Task to carry out:
Repeat the listing in full. Nothing may be added or left out.

══════════════════════════════

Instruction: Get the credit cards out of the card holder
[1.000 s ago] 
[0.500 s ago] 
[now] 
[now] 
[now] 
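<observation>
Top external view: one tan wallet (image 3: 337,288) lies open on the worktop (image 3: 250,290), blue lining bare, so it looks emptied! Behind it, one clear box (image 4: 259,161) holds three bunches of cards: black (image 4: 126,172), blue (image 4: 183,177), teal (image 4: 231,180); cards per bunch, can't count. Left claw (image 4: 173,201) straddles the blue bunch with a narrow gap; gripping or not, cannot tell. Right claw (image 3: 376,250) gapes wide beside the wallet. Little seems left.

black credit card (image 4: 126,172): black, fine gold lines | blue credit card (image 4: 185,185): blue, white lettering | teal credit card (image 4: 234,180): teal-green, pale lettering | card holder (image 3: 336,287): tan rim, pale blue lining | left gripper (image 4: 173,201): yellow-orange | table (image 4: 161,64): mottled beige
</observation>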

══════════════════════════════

Answer space:
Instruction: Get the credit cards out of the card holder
[1.000 s ago] 
[0.500 s ago] 
[now] 
[now] 
[now] 
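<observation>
Top external view: one tan wallet (image 3: 337,288) lies open on the worktop (image 3: 250,290), blue lining bare, so it looks emptied! Behind it, one clear box (image 4: 259,161) holds three bunches of cards: black (image 4: 126,172), blue (image 4: 183,177), teal (image 4: 231,180); cards per bunch, can't count. Left claw (image 4: 173,201) straddles the blue bunch with a narrow gap; gripping or not, cannot tell. Right claw (image 3: 376,250) gapes wide beside the wallet. Little seems left.

black credit card (image 4: 126,172): black, fine gold lines | blue credit card (image 4: 185,185): blue, white lettering | teal credit card (image 4: 234,180): teal-green, pale lettering | card holder (image 3: 336,287): tan rim, pale blue lining | left gripper (image 4: 173,201): yellow-orange | table (image 4: 161,64): mottled beige
</observation>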

Nothing else is required for this exercise.